The increasingly popular Alliance of American Football (AAF) has already encountered legal trouble in its first two months of existence – a lawsuit from a Los Angeles venture capitalist.
Robert Vanech, the case’s plaintiff, has suggested he and the AAF’s co-founder Charlie Ebersol had a “handshake agreement” in 2017 on the league’s ownership. Vanech claimed to have proposed and discussed the concept of an alternative football league, all before Ebersol joined forces with NFL Hall of Fame executive Bill Polian.
“Vanech co-conceived, co-created and co-founded the AAF along with Charlie Ebersol, but has been wrongfully deprived of all rights and benefits of ownership that belong to him,” the court document said. “Ebersol unilaterally determined that Vanech would no longer be a partner of the business, and wrongfully ousted [him] from all participation, profit and equity interest in the joint venture.”

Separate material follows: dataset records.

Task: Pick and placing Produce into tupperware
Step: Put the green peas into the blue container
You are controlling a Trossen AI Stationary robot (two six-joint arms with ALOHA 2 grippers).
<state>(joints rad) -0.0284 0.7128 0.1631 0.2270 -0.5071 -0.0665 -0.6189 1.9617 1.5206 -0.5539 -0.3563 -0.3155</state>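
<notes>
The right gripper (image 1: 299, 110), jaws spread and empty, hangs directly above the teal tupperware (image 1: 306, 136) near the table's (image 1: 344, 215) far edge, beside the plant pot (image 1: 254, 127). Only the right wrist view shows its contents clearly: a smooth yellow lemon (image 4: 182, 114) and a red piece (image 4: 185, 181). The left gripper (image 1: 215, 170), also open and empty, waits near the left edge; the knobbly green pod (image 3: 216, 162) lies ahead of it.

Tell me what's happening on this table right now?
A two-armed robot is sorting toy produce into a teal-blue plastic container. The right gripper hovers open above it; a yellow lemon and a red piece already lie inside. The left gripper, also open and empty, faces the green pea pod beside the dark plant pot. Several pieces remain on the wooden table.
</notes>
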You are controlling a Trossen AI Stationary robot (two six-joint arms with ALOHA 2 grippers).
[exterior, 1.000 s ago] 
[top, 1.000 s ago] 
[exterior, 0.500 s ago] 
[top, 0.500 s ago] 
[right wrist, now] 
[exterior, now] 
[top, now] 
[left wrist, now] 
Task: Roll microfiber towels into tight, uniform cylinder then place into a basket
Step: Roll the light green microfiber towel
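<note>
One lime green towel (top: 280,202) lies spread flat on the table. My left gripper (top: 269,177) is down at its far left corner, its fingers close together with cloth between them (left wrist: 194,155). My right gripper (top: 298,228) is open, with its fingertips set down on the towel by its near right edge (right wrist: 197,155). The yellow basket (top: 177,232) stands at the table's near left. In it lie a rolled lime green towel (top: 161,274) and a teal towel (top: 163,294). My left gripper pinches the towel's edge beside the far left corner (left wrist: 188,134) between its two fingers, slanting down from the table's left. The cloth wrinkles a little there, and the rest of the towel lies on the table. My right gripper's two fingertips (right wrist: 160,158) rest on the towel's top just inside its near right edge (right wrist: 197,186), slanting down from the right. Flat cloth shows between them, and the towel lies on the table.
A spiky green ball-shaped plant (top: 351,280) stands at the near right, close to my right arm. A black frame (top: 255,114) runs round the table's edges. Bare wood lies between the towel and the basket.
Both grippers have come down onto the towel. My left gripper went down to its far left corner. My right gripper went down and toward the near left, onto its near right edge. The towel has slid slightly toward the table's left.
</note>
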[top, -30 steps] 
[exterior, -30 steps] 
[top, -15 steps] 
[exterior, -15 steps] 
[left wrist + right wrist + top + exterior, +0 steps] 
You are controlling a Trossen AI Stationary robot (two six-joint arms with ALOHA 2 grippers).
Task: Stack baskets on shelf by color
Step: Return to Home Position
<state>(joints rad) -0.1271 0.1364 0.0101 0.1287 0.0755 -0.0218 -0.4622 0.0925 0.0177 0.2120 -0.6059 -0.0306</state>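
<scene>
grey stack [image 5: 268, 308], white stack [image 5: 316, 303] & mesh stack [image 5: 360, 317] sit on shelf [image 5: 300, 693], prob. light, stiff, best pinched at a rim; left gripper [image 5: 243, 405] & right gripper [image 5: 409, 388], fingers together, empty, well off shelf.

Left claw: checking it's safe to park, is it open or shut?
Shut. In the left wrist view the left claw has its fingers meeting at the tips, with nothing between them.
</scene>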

The accusations come as the league enters the midpoint of its regular season, thriving on the general lack of football coverage in the spring. With standouts like former college greats Trent Richardson and Trevor Knight, the AAF has continued to dominate the sports ratings market, according to Nielsen.
“It has been great to have relatively decent football to watch in the offseason between the Super Bowl and the NFL Draft,” said Kelsey Albright, sophomore. “There seems to be a lot of behind-the-scenes drama, but it doesn’t take away from the talent on the field.”
While Ebersol has yet to comment on the lawsuit, the AAF recently released a statement in response.
“Mr. Vanech’s claim is without merit,” said the league. “There was never any agreement, oral or written, between Mr. Vanech and Mr. Ebersol relating to the Alliance.”
As it prepares for the homestretch of its inaugural season, the league can only hope to contain the outside noise stemming from Vanech’s claims. Likely, though, the AAF will have to spare some of its riches as reparation, smearing an otherwise seamless start.